Although many of the actions of the Obama administration have had a deleterious effect on America's armed forces, we have not yet seen a legal campaign on a comparable scale in the United States. Hopefully any such attempt would be blocked in a nation that seems to support and value its armed forces far more than does any European country. But Americans must watch out for it. What occurs on one side of the Atlantic sooner or later creeps across to the other.
Neither have we seen legal action on this scale elsewhere in Europe. That is most likely because the opportunity is lacking, as no European country has been prepared to deploy its forces in combat missions to the extent that Britain and America have.
Although government leaders refuse to admit it, Britain and the West have been involved in a global war against Islamic jihad for more than 15 years. It will continue for generations to come. How can we hope to fight it effectively when we allow ourselves to be attacked from within on so many fronts?
We knew already about the animosity among radical Muslims within our own countries and their readiness to strike at home. We have been reminded of that in murderous attacks across Europe in the last year, as well as many more plots that have been foiled, including an attempt in London only a few days ago.
Now we learn from General Richards that we also have an enemy at the heart of government: nothing less than a conspiracy controlling policy and undermining our national defences.
We can be sure that their motive for favouring enemy "freedom fighters" over our own forces is a desire to appease radical Muslims both at home and abroad, which infects so much of Europe's political elite and mainstream media.

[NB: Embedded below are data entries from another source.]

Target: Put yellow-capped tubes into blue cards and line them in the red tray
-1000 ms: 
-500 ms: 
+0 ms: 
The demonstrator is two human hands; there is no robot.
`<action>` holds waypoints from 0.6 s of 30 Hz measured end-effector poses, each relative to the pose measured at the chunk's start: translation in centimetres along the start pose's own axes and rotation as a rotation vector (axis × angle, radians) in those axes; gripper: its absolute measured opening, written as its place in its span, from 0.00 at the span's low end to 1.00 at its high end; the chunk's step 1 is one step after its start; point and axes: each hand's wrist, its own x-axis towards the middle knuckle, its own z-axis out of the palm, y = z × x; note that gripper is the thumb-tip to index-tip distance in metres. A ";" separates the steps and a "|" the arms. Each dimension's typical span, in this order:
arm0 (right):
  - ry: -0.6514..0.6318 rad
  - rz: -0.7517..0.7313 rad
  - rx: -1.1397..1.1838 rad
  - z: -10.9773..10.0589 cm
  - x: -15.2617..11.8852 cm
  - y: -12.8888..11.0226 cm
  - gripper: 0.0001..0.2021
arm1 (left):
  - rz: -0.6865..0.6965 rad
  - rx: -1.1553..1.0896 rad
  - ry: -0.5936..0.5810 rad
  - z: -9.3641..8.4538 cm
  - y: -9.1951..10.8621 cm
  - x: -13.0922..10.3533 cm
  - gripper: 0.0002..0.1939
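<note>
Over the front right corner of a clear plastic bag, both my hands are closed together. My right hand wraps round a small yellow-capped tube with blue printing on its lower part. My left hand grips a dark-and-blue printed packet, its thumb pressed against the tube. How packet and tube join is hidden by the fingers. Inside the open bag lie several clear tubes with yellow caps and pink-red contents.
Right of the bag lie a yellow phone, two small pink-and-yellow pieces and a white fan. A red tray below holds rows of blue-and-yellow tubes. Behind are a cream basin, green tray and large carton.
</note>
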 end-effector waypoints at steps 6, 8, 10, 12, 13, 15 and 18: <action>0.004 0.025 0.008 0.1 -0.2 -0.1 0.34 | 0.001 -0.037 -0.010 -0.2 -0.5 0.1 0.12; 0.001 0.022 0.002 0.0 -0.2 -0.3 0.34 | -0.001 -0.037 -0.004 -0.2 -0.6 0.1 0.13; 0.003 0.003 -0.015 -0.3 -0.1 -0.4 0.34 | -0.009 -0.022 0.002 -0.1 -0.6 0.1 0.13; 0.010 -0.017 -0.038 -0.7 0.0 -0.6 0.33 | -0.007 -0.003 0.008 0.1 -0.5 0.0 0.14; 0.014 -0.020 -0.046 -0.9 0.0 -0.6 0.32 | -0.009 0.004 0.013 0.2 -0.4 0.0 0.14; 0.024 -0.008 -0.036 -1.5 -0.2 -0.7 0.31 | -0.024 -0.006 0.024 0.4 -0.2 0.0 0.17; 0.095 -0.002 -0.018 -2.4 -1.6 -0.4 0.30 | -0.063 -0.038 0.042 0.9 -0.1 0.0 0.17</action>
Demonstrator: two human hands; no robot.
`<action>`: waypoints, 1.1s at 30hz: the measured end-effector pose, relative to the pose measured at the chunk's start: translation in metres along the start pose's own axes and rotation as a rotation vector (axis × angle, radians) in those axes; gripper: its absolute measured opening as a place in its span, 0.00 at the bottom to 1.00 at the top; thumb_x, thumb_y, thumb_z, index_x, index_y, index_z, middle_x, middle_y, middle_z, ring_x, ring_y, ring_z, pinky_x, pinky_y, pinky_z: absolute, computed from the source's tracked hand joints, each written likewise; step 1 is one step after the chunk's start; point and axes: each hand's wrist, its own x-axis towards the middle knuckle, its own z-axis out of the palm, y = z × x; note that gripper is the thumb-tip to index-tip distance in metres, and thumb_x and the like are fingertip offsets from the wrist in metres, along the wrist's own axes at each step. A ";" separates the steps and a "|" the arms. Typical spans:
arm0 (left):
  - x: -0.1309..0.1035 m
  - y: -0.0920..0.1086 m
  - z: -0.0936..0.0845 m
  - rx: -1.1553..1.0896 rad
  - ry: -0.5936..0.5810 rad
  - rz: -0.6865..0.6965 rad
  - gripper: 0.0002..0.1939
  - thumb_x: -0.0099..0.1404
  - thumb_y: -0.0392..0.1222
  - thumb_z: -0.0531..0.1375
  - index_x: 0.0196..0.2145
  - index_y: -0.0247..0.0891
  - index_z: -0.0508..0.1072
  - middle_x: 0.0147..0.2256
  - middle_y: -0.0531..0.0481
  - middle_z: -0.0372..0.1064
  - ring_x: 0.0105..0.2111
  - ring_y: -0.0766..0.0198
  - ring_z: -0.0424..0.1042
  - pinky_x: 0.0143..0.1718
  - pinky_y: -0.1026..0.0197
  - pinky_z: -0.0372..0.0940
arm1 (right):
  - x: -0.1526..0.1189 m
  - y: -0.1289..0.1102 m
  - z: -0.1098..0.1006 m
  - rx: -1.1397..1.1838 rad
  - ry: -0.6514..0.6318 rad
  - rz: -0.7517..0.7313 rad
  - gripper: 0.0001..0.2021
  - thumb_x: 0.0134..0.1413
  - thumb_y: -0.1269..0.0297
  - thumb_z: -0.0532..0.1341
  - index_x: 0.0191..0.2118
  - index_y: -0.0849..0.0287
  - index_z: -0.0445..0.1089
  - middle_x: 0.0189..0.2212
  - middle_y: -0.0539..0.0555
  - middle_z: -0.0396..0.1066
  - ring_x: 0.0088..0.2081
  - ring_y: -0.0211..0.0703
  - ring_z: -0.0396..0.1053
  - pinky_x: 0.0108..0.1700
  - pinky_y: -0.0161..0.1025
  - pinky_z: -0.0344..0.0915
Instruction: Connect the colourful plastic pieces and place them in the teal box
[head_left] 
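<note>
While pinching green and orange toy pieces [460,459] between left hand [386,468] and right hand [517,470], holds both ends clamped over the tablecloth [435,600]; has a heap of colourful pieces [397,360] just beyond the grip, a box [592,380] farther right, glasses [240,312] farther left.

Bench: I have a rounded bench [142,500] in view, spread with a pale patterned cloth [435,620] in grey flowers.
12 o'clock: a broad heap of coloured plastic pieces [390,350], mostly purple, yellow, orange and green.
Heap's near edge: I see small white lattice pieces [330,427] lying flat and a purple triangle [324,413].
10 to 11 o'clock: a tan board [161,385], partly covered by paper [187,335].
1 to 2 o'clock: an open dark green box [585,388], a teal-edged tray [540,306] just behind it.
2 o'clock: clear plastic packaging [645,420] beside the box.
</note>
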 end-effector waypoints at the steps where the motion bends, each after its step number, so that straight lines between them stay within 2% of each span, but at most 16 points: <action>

They have shown themselves only too willing to throw the men who defend our country to the wolves in a futile attempt to please those who wish to substitute their Islamic culture for our own.
The Prime Minister cannot ignore General Richards's allegations. It is vital for our country and the world that she ends this cowardly and dangerous cult of appeasement, stands up for our Western Judeo-Christian values above all others, and defends our soldiers with as much courage as they show in defending us. To achieve this, it is vital that the conspirators General Richards has named are identified and purged from power and influence.
Colonel Richard Kemp was Commander of British Forces in Afghanistan. He served in Iraq, Saudi Arabia, the Balkans and Northern Ireland and was head of the international terrorism team for the UK Joint Intelligence Committee.